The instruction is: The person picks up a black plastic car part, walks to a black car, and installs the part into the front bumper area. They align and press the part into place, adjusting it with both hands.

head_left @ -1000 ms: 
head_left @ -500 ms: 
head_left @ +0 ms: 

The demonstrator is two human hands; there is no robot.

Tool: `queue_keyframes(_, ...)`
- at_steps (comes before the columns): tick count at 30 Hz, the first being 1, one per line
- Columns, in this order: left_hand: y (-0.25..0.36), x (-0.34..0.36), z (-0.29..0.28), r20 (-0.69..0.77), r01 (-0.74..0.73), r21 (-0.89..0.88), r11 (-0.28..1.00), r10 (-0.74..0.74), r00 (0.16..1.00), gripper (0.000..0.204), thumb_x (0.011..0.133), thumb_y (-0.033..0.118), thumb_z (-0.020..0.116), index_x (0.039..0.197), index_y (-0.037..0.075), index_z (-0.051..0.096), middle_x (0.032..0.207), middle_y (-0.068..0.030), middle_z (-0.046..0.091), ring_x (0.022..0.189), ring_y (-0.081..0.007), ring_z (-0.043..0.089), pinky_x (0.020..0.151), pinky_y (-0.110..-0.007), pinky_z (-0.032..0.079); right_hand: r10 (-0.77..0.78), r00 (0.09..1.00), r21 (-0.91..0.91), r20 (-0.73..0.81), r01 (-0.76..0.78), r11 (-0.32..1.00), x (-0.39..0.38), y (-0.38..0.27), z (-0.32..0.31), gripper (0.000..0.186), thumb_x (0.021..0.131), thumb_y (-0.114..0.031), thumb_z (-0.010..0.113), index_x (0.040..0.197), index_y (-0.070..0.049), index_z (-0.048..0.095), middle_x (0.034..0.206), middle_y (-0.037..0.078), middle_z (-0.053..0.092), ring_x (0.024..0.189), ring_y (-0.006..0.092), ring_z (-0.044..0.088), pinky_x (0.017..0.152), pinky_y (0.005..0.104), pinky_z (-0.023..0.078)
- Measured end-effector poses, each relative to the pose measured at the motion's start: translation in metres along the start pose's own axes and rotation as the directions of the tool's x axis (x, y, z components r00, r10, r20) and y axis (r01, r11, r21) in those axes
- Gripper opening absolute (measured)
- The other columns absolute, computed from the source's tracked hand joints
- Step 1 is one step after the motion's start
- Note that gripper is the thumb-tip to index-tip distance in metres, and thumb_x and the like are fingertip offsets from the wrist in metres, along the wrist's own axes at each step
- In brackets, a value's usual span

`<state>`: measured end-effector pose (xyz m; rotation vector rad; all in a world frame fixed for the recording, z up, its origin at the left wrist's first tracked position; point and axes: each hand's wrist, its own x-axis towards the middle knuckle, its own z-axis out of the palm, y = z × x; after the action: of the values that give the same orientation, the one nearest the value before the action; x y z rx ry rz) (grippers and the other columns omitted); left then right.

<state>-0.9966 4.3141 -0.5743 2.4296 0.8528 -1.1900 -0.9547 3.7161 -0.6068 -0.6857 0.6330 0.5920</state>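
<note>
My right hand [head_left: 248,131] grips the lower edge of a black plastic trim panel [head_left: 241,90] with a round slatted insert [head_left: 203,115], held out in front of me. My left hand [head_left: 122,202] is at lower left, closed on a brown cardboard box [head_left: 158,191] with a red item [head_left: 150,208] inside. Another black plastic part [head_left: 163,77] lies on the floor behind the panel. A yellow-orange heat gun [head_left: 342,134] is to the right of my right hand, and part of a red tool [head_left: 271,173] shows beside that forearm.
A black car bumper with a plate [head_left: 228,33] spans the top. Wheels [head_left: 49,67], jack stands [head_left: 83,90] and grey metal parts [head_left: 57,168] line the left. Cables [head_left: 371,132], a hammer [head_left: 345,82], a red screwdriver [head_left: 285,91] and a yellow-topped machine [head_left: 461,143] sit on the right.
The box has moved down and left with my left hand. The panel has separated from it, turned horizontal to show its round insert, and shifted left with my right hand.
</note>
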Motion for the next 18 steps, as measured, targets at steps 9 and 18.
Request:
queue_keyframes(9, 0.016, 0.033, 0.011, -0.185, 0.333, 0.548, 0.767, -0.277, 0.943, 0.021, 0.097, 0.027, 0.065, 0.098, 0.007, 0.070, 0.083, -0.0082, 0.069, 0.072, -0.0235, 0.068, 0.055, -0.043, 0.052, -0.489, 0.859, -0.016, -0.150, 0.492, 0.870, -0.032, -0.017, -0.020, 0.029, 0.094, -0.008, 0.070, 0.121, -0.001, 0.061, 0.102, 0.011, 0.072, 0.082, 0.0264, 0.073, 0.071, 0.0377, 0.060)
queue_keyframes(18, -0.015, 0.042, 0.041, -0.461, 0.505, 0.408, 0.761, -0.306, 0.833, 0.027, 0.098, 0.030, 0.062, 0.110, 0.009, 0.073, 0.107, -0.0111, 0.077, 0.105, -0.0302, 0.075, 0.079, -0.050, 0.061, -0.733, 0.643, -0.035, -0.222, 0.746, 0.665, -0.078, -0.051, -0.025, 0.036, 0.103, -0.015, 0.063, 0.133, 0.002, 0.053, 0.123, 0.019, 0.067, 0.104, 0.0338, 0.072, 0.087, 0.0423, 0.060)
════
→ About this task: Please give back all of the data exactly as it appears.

→ Answer for this exercise:
The instruction is: The person picks up a black plastic car part, walks to a black car, and installs the part into the front bumper area. They align and press the part into place, adjusting it with both hands.

head_left @ -1000 ms: 
head_left @ -500 ms: 
head_left @ +0 ms: 

The demonstrator is two human hands; there is no robot.

Tool: `queue_keyframes(_, ...)`
- at_steps (comes before the columns): tick count at 30 Hz, the first being 1, one per line
- Columns, in this order: left_hand: y (-0.25..0.36), x (-0.34..0.36), z (-0.29..0.28), r20 (-0.69..0.77), r01 (-0.74..0.73), r21 (-0.89..0.88), r11 (-0.28..1.00), r10 (-0.74..0.74), r00 (0.16..1.00), gripper (0.000..0.204), thumb_x (0.011..0.133), thumb_y (-0.033..0.118), thumb_z (-0.020..0.116), index_x (0.039..0.197), index_y (-0.037..0.075), index_z (-0.051..0.096), middle_x (0.032..0.207), middle_y (-0.068..0.030), middle_z (-0.046..0.091), ring_x (0.022..0.189), ring_y (-0.081..0.007), ring_z (-0.043..0.089), pinky_x (0.020..0.151), pinky_y (-0.110..-0.007), pinky_z (-0.032..0.079); right_hand: r10 (-0.77..0.78), r00 (0.09..1.00), r21 (-0.91..0.91), r20 (-0.73..0.81), r01 (-0.76..0.78), r11 (-0.32..1.00), x (-0.39..0.38), y (-0.38..0.27), z (-0.32..0.31), gripper (0.000..0.186), thumb_x (0.021..0.131), thumb_y (-0.114..0.031), thumb_z (-0.010..0.113), index_x (0.040..0.197), index_y (-0.070..0.049), index_z (-0.048..0.095), middle_x (0.034..0.206), middle_y (-0.037..0.078), middle_z (-0.053..0.092), ring_x (0.024..0.189), ring_y (-0.006..0.092), ring_z (-0.044..0.088), pinky_x (0.017..0.152), pinky_y (0.005..0.104), pinky_z (-0.023..0.078)
- Measured end-effector poses, each relative to the pose measured at the motion's start: translation in metres along the start pose's own axes and rotation as the directions of the tool's x axis (x, y, z components r00, r10, r20) and y axis (r01, r11, r21) in those axes
- Gripper opening absolute (measured)
- The other columns absolute, computed from the source's tracked hand joints
- Step 1 is one step after the motion's start
- Note that gripper is the thumb-tip to index-tip distance in metres, and thumb_x and the like are fingertip offsets from the wrist in metres, along the wrist's own axes at each step
- In brackets, a value's usual span

`<state>`: measured end-effector pose (xyz m; rotation vector rad; all in a world frame fixed for the recording, z up, its origin at the left wrist's first tracked position; point and axes: each hand's wrist, its own x-axis towards the middle knuckle, its own z-axis out of the palm, y = z × x; after the action: of the values that give the same orientation, the one nearest the value before the action; x y z rx ry rz) (grippers and the other columns omitted); left then right.

<state>-0.9966 4.3141 -0.5743 2.4296 0.8528 -1.1900 -0.9547 3.7161 -0.6068 -0.6857 0.6330 0.5920</state>
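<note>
My right hand [head_left: 248,131] grips the lower edge of a black plastic trim panel [head_left: 241,90] with a round slatted insert [head_left: 203,115], held out in front of me. My left hand [head_left: 122,202] is at lower left, closed on a brown cardboard box [head_left: 158,191] with a red item [head_left: 150,208] inside. Another black plastic part [head_left: 163,77] lies on the floor behind the panel. A yellow-orange heat gun [head_left: 342,134] is to the right of my right hand, and part of a red tool [head_left: 271,173] shows beside that forearm.
A black car bumper with a plate [head_left: 228,33] spans the top. Wheels [head_left: 49,67], jack stands [head_left: 83,90] and grey metal parts [head_left: 57,168] line the left. Cables [head_left: 371,132], a hammer [head_left: 345,82], a red screwdriver [head_left: 285,91] and a yellow-topped machine [head_left: 461,143] sit on the right.
The box has moved down and left with my left hand. The panel has separated from it, turned horizontal to show its round insert, and shifted left with my right hand.
</note>
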Motion for the next 18 steps, as measured, targets at steps 9 and 18.
Request:
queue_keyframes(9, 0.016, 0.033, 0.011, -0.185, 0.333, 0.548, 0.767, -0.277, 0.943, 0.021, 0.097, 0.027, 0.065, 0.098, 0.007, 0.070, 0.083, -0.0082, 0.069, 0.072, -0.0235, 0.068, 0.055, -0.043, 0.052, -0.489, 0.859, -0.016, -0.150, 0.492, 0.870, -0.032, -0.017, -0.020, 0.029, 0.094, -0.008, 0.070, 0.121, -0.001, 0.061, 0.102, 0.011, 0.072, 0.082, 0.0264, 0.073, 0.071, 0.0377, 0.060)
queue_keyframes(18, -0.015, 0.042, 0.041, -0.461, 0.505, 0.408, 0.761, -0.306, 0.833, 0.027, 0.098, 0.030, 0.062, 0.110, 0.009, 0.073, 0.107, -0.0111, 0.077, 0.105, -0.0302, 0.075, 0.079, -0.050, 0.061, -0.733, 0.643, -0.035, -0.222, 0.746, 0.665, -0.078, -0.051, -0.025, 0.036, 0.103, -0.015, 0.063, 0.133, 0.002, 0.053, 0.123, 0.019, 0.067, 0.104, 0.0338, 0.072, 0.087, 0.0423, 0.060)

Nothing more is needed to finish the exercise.